SUA (YEESI Lab team) among the winners of UmojaHack Africa 2023

YEESI Lab team from Sokoine University of Agriculture participated in the UmojaHack competition (https://umojahack.africa/). A student from YEESI Lab, Adam Jamali, a 3rd-year BSc. in Irrigation and Water Resources Engineering, placed third in the competition. The winners can be found at this link: https://zindi.africa/competitions/umojahack-africa-2023-beginner-challenge/leaderboard 

SUA (YEESI Lab team) among the winners of UmojaHack Africa 2023

Among other teams that we had, YEESI Lab had a team formed by three students (Mr Dickson Massawe (4th-year BSc in Agricultural Engineering), Mr. Fikiri Matatizo (2nd-year BSc with Education - Physics and IT) and Mr George Munishi  (4th-year BSc. Agricultural Engineering). This team also did well with outstanding flying colours. Also, Stephano Mashauri, a 2nd-year BSc. Agricultural Engineering student placed seventh in the competition. Mr. Jacob Shimba, a third-year BSc. Agricultural Engineering student also participated well in the competition. The students were supervised closely by Mr. Deus Francis from the Department of Informatics and Information Technology. The YEESI Lab team did well in all the competitions (hackathons) attended by different students from universities in Tanzania as shown in the public leaderboard http://zindi-metabase-v1.azurewebsites.net/public/dashboard/b9115882-27e0-4654-9f40-31beece000da 

Most of our students’ utilize YEESI Lab public shared Computing Node (http://yeesi.sua.ac.tz/) to train the models.

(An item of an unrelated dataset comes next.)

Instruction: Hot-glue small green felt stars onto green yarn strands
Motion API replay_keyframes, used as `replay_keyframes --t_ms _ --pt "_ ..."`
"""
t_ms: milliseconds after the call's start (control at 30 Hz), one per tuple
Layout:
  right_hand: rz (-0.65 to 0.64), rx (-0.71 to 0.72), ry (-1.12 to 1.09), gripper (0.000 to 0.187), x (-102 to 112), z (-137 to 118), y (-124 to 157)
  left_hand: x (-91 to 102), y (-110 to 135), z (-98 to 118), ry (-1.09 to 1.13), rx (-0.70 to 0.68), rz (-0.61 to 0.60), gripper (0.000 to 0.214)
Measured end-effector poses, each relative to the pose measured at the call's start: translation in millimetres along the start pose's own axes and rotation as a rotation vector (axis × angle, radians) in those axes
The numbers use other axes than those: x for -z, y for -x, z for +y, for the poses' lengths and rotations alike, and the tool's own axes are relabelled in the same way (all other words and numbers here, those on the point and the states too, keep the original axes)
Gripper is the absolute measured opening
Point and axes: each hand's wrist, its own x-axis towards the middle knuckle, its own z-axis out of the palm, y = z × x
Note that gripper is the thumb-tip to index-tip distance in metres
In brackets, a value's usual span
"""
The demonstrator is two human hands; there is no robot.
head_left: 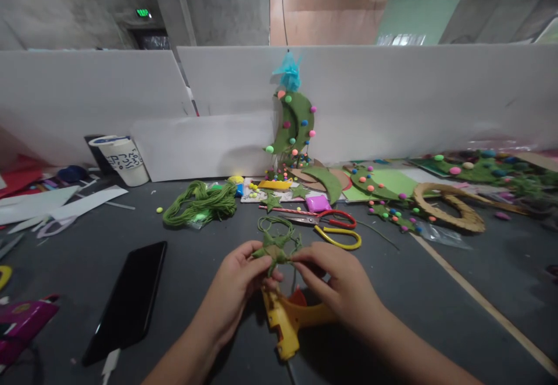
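Between thumb and fingers, my left hand [239, 277] holds a small green star [274, 251] whose middle is brownish. At the star's right point, my right hand [337, 274] pinches with thumb and forefinger; whether it grips the star's tip or a strand there I cannot make out. Loose green yarn [274, 224] runs behind the star. Under both hands lies a yellow glue gun [281, 321], partly covered by the right hand. Scissors [322, 218] with one red and one yellow handle loop rest just beyond.
Left of the hands lie a green yarn skein [200, 202], a black phone [131, 295] and a magenta tool [26, 327]. A green crescent decorated with pompoms [300, 120] hangs against the white board [392, 100]. A cardboard ring [449, 207] sits at right.
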Motion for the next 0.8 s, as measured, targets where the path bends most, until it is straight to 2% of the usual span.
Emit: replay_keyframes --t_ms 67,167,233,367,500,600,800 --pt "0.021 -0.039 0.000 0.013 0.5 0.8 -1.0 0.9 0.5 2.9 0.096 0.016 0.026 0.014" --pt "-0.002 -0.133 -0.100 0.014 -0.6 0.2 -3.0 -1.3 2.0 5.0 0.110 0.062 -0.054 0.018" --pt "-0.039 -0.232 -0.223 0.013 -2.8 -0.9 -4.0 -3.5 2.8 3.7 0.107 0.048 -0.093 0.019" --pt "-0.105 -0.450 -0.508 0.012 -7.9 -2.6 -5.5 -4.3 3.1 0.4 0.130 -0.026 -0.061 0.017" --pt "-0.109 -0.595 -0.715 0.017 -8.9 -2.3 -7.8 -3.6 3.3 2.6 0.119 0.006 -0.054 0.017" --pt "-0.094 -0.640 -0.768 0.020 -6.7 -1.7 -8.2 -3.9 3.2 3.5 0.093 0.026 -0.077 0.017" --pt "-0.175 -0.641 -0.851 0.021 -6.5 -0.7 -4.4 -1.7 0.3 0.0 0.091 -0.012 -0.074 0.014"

Congratulations to our hard-working students

The hackathon has different competitors from 30 countries in Africa, 300 universities and 3000 students. It was done online for two days from 18-19 March 2023. The students were hosted at the YEESI Lab premises at the Electronics and Precision Agriculture Lab, School of Engineering and Technology. The competition was done in form of challenge based learning. It was about a real-world problem on Carbon Dioxide Prediction.

The Description of the Challenge

The ability to accurately monitor carbon emissions is a critical step in the fight against climate change. Precise carbon readings allow researchers and governments to understand the sources and patterns of carbon mass output. While Europe and North America have extensive systems in place to monitor carbon emissions on the ground, few are available in Africa.

 The objective of the challenge is to create machine learning or a deep learning model using open-source CO2 emissions data (from Sentinel-5P satellite observations) to predict carbon emissions.  These solutions will enable governments, and other actors to estimate carbon emission levels across Africa, even in places where on-the-ground monitoring is not possible.